The rules called for 8½ x 11-inch paper, color or plain ink. Each community
formed a panel to select the 10 best entries, which were then forwarded to
the final committee in Juneau.
Benson looked to the sky, choosing the Big Dipper (Ursa Major) and the
North Star for his symbols. He described his choices: "The blue field is for
the Alaska sky and the forget-me-not, an Alaska Flower. The North Star is
for the future state of Alaska, the most northerly of the union. The dipper
is for the Great Bear symbolizing strength." His sentiments are echoed in
the state song.
Benny actually drew more than one entry. One had a dogsled and two
huskies on a bright green backdrop. A second was a massive mountain rising
in front of a yellow sun. And the one that won, had the number 1867 under
the Big Dipper on a royal blue background.
Benny Benson was born in Chignik in 1913, part Russian-Aleut and part
Swedish. His father put him in an orphanage, the Jesse Lee Home in Unalaska,
at the age of 3 when his mother died. The home moved from Unalaska to
Seward in 1925.
Benson learned about his win in March 1927. “One day our teacher’s
husband came in the room and he brought a telegram,” Benson recalled in
1971. “She just looked at it and her mouth dropped open. She was speechless.
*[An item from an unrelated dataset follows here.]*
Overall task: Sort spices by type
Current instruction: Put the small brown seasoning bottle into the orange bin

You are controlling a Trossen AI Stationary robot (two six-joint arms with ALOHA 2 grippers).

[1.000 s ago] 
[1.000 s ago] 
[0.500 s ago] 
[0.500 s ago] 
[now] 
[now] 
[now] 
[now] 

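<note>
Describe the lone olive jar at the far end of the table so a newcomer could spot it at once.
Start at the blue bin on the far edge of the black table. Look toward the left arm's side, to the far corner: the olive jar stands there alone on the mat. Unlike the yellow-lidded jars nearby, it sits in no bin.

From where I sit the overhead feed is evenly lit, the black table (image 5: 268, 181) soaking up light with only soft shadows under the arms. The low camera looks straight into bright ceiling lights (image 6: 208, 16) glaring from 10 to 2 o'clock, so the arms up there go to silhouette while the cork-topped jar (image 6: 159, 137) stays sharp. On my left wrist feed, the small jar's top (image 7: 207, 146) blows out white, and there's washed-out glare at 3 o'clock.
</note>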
… And I darned near fell out of my seat, I guess.”
The only change that was made in his design was the removal of the
“1867.” His design was favored over about 700 entries from schoolchildren around
the state. Many of the other entries had variations on polar bears, gold
pans, the state seal, the midnight sun,
or northern lights. Until his flag
was chosen, Alaskans had flown only the U.S. flag since the territory was
purchased from Russia in 1867. The Territory of Alaska became a state in
Benson spent most of his adult life in Kodiak, where he worked for Kodiak
Airways. He had two daughters and several stepchildren and grandchildren. In
later years, Benson sewed custom, autographed Alaska flags for legislators,
dignitaries and each Miss Alaska. He later said that his greatest thrill was
the standing ovation he received at the Alaska constitutional convention. He died
of a heart attack on July 2,
1972., at the age of 58.
For his feat, Benson won a gold watch with his design engraved on the
back and $1,000 that he later used for diesel-engine repair school. The
watch he donated to the Alaska State Museum in 1963. The original flag,
made of blue silk and appliquéd gold stars, was first flown July 9, 1927.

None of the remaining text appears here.